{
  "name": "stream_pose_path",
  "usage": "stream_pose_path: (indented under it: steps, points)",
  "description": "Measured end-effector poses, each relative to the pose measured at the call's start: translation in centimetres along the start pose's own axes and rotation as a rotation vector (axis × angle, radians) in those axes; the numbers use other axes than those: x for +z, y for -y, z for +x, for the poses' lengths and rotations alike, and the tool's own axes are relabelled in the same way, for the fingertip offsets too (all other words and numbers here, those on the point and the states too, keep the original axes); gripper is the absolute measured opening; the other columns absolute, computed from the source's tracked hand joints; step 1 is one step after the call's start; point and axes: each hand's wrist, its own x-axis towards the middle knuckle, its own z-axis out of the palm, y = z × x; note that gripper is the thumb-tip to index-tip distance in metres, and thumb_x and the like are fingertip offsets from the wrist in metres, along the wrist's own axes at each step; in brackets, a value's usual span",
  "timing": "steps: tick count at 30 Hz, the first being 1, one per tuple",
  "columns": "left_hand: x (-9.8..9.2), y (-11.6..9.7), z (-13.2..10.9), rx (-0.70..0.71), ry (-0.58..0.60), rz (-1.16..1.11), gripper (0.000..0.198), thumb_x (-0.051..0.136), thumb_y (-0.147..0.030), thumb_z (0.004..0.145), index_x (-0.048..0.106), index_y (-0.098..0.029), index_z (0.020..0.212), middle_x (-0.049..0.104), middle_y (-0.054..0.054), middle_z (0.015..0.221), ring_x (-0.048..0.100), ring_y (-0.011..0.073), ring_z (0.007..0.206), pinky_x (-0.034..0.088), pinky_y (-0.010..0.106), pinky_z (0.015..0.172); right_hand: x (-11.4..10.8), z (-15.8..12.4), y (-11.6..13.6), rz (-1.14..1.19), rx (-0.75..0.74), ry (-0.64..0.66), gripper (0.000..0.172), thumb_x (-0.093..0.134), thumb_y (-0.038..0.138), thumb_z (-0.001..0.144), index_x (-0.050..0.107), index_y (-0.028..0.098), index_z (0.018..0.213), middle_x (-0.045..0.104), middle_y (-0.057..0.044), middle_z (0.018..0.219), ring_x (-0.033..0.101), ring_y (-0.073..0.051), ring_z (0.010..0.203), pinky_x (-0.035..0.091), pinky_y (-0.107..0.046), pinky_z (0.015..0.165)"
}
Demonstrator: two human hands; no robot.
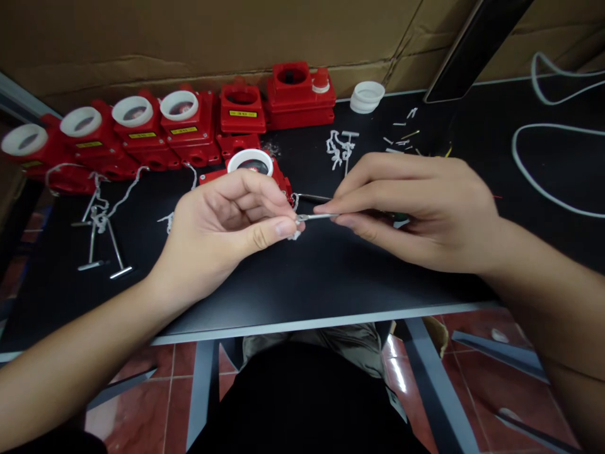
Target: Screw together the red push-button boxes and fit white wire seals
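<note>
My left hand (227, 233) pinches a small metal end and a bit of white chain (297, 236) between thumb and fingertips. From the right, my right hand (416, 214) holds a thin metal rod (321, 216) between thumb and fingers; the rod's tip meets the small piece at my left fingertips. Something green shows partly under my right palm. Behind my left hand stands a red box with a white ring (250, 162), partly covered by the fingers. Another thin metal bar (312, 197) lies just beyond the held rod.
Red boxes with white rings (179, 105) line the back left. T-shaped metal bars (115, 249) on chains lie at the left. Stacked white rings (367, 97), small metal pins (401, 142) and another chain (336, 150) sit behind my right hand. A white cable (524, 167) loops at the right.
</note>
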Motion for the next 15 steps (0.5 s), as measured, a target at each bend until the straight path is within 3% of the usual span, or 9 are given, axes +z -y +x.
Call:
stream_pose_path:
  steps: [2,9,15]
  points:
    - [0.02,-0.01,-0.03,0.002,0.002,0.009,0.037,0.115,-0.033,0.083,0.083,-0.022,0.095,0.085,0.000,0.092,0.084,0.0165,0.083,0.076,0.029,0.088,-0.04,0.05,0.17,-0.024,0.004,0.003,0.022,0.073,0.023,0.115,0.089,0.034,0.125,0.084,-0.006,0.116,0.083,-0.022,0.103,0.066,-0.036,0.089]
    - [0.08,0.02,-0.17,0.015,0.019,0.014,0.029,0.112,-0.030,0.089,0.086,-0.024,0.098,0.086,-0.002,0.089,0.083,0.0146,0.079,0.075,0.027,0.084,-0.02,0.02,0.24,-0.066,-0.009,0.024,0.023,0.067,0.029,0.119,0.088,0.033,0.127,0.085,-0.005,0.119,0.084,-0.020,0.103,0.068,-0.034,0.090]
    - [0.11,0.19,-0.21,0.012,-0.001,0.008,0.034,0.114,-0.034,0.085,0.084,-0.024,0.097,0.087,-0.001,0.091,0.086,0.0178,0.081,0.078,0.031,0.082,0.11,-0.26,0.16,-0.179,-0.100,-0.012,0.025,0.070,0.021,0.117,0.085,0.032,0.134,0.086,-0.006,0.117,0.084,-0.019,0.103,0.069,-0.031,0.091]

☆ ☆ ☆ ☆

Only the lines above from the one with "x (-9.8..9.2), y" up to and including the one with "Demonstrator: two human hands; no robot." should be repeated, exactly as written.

  "columns": "left_hand: x (-9.8..9.2), y (-11.6..9.7), z (-13.2..10.9), rx (-0.70..0.71), ry (-0.58..0.60), rz (-1.16..1.11), gripper (0.000..0.198), thumb_x (-0.051..0.136), thumb_y (-0.147..0.030), thumb_z (0.004..0.145), index_x (-0.048..0.106), index_y (-0.098..0.029), index_z (0.020..0.212), middle_x (-0.049..0.104), middle_y (-0.054..0.054), middle_z (0.015..0.221), ring_x (-0.048..0.100), ring_y (-0.011..0.073), ring_z (0.007..0.206), pinky_x (-0.034..0.088), pinky_y (-0.010..0.106), pinky_z (0.015..0.172); right_hand: x (-11.4..10.8), z (-15.8..12.4), y (-11.6..13.6), rz (-1.14..1.19), rx (-0.75..0.74), ry (-0.64..0.66), gripper (0.000..0.172), thumb_x (-0.093..0.134), thumb_y (-0.038..0.138), thumb_z (-0.001..0.144), index_x (-0.050..0.107), index_y (-0.028..0.098), index_z (0.018..0.213), middle_x (-0.045..0.104), middle_y (-0.057..0.044), middle_z (0.018..0.219), ring_x (-0.033..0.101), ring_y (-0.073..0.051), ring_z (0.010..0.203), pinky_x (-0.035..0.091), pinky_y (-0.107..0.046), pinky_z (0.015..0.165)"
}
Demonstrator: two human hands; no robot.

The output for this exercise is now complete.